Andreas Jakobsson (S’95–M’00–SM’06) received the M.Sc. degree from the Lund Institute of Technology, Lund, Sweden, in 1993 and the Ph.D. degree in signal processing from Uppsala University, Uppsala, Sweden, in 2000. He was previously with Global IP Sound AB; the Swedish Royal Institute of Technology, Stockholm, Sweden; and King’s College London, London, U.K. He was also a Visiting Researcher with Brigham Young University, Provo, UT; Stanford University, Stanford, CA; Katholieke Universiteit Leuven, Leuven, Belgium; and the University of California, San Diego. He is currently a Professor of signal processing with the Department of Electrical Engineering, Karlstad University, Karlstad, Sweden. He also holds an Honorary Research Fellowship with Cardiff University, Wales, U.K. His research interests include statistical and array signal processing, detection and estimation theory, and related applications in remote sensing, telecommunication, and biomedicine.

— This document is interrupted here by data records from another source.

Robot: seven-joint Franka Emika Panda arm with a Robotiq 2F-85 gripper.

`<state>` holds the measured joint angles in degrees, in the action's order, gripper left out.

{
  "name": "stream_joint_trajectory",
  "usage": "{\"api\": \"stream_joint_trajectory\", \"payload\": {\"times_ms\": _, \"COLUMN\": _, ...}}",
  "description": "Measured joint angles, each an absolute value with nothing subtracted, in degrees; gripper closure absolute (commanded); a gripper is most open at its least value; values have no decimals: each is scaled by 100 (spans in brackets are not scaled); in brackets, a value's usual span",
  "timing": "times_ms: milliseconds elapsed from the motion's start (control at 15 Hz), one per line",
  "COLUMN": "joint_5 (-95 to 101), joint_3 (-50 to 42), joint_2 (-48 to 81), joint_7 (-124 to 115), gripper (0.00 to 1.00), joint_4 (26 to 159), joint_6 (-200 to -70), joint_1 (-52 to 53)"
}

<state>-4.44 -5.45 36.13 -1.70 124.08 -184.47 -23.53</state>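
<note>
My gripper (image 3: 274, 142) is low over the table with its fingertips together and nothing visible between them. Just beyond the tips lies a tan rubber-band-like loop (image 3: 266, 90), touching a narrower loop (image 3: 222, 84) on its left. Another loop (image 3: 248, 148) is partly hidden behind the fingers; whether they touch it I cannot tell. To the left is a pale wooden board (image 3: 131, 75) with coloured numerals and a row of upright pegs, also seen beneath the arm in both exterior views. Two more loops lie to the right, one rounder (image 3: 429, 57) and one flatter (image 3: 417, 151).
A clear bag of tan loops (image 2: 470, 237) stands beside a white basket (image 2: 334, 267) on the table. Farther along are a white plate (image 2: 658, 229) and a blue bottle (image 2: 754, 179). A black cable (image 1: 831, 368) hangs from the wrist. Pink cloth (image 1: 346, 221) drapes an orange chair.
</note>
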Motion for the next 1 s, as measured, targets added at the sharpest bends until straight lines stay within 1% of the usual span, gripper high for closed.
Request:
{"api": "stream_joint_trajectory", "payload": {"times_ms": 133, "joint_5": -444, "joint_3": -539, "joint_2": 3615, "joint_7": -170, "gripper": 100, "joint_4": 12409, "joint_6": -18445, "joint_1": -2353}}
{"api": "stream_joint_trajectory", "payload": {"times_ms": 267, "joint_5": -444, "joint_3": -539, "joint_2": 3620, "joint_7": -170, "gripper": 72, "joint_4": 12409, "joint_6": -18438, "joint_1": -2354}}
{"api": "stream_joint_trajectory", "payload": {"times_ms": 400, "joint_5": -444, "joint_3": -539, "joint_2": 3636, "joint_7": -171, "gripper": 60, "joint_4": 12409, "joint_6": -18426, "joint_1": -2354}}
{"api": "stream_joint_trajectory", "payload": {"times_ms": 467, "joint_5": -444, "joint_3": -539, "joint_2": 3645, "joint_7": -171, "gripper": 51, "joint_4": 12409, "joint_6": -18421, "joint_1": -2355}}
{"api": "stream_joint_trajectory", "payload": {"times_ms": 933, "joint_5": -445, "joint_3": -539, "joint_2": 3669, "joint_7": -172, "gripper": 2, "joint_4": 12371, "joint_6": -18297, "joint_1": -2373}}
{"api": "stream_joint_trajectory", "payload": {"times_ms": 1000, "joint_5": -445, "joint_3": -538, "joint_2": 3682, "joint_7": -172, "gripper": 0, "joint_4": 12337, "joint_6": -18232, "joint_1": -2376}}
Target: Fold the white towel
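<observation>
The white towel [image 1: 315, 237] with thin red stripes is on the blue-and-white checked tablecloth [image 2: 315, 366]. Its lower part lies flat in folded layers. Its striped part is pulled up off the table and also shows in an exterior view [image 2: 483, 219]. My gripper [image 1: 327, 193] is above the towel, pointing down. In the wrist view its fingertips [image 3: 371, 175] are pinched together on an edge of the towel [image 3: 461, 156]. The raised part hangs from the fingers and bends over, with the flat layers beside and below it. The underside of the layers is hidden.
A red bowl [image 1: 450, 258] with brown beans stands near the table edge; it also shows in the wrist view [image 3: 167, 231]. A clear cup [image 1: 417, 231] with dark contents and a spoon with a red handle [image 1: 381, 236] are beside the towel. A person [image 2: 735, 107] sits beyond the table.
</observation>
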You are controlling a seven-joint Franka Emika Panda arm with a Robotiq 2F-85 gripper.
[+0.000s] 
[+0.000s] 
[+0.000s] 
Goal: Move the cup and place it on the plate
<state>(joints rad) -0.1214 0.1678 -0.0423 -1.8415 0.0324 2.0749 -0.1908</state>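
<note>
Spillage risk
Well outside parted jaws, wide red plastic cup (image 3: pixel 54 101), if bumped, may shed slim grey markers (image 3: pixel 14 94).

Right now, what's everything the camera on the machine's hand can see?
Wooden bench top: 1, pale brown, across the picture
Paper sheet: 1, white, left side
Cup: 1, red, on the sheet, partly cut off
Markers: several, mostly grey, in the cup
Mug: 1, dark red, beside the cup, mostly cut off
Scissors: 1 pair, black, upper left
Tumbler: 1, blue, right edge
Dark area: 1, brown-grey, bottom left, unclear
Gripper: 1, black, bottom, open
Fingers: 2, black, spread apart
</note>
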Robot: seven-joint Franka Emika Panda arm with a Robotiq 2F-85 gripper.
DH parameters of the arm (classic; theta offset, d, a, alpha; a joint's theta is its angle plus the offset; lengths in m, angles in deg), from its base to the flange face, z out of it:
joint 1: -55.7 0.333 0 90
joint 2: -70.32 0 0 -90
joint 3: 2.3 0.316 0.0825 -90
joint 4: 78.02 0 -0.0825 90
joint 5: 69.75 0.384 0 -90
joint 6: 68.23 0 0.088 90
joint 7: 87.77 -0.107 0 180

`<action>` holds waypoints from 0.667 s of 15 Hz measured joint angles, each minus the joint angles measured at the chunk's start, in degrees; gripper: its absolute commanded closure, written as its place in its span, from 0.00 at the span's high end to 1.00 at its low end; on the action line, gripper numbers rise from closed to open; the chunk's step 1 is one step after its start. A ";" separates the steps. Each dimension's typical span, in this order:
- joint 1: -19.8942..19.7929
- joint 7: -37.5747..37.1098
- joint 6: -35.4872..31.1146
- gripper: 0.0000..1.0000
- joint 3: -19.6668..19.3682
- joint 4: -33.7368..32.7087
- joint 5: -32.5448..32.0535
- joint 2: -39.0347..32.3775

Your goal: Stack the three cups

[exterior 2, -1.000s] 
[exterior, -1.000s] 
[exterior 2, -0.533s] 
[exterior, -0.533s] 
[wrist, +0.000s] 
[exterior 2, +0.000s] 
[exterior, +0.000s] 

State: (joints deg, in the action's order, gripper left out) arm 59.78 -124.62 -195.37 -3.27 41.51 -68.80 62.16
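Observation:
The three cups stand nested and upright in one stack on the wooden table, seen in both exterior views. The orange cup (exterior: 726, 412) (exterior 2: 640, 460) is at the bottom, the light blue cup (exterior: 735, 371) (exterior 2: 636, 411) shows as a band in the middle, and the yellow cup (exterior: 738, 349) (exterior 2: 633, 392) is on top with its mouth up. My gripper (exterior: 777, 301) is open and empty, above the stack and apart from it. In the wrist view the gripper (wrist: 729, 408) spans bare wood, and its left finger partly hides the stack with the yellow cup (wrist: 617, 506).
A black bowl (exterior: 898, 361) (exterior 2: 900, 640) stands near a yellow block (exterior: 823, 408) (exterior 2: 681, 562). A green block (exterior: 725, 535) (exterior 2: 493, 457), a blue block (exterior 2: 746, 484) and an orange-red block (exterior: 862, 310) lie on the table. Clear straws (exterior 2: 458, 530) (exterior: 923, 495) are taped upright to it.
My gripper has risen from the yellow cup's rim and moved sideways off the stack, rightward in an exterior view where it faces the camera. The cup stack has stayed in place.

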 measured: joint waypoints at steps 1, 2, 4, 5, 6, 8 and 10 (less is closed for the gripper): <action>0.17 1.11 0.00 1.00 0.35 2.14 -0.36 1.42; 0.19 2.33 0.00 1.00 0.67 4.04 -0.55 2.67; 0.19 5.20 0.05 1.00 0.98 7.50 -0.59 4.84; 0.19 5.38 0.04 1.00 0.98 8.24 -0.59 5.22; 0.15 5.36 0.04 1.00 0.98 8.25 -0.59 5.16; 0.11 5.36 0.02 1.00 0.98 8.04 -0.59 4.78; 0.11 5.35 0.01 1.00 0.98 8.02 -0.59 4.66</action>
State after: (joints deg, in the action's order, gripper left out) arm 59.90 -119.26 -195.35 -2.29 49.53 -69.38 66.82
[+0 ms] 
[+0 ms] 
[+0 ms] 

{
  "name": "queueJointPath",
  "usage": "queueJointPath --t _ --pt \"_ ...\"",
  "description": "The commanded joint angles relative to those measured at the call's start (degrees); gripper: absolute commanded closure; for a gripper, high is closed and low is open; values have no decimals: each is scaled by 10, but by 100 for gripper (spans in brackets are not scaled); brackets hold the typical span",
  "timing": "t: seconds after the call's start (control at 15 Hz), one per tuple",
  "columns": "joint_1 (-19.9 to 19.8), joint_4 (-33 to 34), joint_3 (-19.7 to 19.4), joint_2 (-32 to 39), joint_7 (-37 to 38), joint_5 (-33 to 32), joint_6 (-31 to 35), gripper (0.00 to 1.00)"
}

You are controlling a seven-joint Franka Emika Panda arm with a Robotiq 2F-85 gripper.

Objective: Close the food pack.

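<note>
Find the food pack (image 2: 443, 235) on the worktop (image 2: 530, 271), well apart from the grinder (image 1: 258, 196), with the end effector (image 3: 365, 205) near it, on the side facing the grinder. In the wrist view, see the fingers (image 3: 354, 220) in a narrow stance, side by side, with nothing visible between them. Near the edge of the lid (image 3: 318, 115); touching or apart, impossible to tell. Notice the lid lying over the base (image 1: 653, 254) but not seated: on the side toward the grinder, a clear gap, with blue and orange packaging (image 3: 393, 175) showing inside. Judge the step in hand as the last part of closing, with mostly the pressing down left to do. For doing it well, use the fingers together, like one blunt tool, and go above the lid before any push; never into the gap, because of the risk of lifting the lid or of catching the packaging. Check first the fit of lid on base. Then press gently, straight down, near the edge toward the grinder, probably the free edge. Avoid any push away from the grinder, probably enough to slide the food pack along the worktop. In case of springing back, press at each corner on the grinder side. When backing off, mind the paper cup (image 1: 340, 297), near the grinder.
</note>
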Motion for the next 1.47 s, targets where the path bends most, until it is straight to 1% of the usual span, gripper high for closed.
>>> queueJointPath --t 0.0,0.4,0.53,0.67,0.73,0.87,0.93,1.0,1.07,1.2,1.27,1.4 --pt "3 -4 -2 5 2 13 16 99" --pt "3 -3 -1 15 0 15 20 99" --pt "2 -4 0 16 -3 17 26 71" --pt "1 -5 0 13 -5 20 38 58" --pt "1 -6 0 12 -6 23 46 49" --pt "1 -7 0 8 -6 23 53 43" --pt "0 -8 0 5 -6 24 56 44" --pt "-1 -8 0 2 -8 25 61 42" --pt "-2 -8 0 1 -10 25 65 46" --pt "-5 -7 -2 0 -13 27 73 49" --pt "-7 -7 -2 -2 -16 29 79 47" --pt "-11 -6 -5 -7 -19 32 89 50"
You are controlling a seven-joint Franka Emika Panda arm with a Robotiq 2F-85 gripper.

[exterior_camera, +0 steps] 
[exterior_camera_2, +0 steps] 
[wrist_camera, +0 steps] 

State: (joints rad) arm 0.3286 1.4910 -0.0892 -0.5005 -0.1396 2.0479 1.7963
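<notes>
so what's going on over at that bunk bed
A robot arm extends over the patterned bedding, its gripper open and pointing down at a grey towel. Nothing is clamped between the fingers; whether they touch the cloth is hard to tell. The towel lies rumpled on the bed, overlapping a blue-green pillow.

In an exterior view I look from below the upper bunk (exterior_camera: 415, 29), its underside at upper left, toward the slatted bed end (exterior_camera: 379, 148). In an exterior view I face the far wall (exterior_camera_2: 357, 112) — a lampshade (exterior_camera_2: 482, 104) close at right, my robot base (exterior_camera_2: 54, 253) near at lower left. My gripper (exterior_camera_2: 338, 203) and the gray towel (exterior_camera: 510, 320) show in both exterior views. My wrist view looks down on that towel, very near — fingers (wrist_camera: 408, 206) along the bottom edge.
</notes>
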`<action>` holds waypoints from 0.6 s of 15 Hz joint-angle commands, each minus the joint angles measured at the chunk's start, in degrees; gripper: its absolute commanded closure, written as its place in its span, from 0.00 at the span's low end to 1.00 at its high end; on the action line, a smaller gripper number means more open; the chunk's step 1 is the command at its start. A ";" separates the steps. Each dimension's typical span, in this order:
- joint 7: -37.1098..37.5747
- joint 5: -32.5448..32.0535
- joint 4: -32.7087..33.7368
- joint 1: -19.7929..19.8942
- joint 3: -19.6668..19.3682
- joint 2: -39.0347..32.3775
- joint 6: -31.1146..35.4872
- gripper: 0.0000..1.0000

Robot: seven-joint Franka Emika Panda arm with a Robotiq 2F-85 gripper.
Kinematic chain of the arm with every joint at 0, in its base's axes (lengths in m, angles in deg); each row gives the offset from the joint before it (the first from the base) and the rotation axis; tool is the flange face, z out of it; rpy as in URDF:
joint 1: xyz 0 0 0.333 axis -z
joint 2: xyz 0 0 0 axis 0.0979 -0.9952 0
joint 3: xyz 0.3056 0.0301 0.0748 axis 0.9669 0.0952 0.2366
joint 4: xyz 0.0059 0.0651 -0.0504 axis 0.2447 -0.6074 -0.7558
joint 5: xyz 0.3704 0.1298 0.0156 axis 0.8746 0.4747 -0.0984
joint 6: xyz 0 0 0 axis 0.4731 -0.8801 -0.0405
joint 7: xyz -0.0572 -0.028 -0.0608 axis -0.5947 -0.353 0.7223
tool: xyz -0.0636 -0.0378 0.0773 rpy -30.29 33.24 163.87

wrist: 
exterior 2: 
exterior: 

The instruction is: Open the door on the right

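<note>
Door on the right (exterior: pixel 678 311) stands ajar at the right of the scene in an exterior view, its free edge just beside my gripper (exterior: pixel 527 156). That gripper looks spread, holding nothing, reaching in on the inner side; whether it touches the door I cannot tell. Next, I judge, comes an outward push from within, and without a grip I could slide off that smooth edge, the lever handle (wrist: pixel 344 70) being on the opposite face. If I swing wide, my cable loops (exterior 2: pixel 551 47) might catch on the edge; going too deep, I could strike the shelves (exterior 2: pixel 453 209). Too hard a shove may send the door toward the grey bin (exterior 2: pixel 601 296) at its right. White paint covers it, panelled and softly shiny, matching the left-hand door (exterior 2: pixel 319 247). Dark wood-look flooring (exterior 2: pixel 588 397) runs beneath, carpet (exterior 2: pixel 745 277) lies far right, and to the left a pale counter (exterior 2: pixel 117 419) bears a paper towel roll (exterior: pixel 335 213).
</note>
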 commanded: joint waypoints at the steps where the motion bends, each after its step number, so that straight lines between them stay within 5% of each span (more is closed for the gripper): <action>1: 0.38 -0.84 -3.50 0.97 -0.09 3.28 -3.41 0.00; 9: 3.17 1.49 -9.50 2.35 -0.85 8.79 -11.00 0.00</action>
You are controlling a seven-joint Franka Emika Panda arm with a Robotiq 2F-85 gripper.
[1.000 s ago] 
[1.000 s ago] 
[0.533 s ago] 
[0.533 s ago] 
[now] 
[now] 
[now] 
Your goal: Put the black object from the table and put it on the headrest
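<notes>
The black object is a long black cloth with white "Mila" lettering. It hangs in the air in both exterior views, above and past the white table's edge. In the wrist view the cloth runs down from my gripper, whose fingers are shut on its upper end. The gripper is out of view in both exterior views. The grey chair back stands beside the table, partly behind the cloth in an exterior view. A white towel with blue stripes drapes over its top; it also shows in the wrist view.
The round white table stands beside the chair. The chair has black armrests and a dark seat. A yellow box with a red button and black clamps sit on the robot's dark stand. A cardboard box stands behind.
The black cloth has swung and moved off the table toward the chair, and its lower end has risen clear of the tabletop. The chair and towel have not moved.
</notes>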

John A. S. Smith is an Emeritus Professor with King’s College London, London, U.K., where he is also the Director of the nuclear quadrupole resonance (NQR) Group. He is currently the Project Director of a NATO-funded research program devoted to the detection of abandoned land mines in Southeast Europe. He is the coauthor of over 200 papers and reviews in the scientific and technical literature and joint holder of 15 patents. Recent publications include work on the NQR detection of explosives in vehicles and a study of the structure and the NQR spectrum of heroin hydrochloride. Dr. Smith was the Founder of the International Symposia on Quadrupole Interactions, an Advisor for the GEC-Marconi NQR trials at Heathrow Airport, and has acted as a Consultant for the European Commission, the International Atomic Energy Agency, and the DSTL, Fort Halstead.
Kaspar Althoefer (M’02) received the degree from the Aachen University of Technology, Aachen, Germany, in 1991 and the Ph.D. degree from King’s College London (KCL), London, U.K., in 1996. He is currently a Senior Lecturer with the Department of Mechanical Engineering, KCL. He is the coauthor of over 90 refereed research papers. His main interests lie in sensing, data analysis, and interpretation using neural networks and fuzzy logic as well as robot-based applications. Dr. Althoefer is a member of the IET.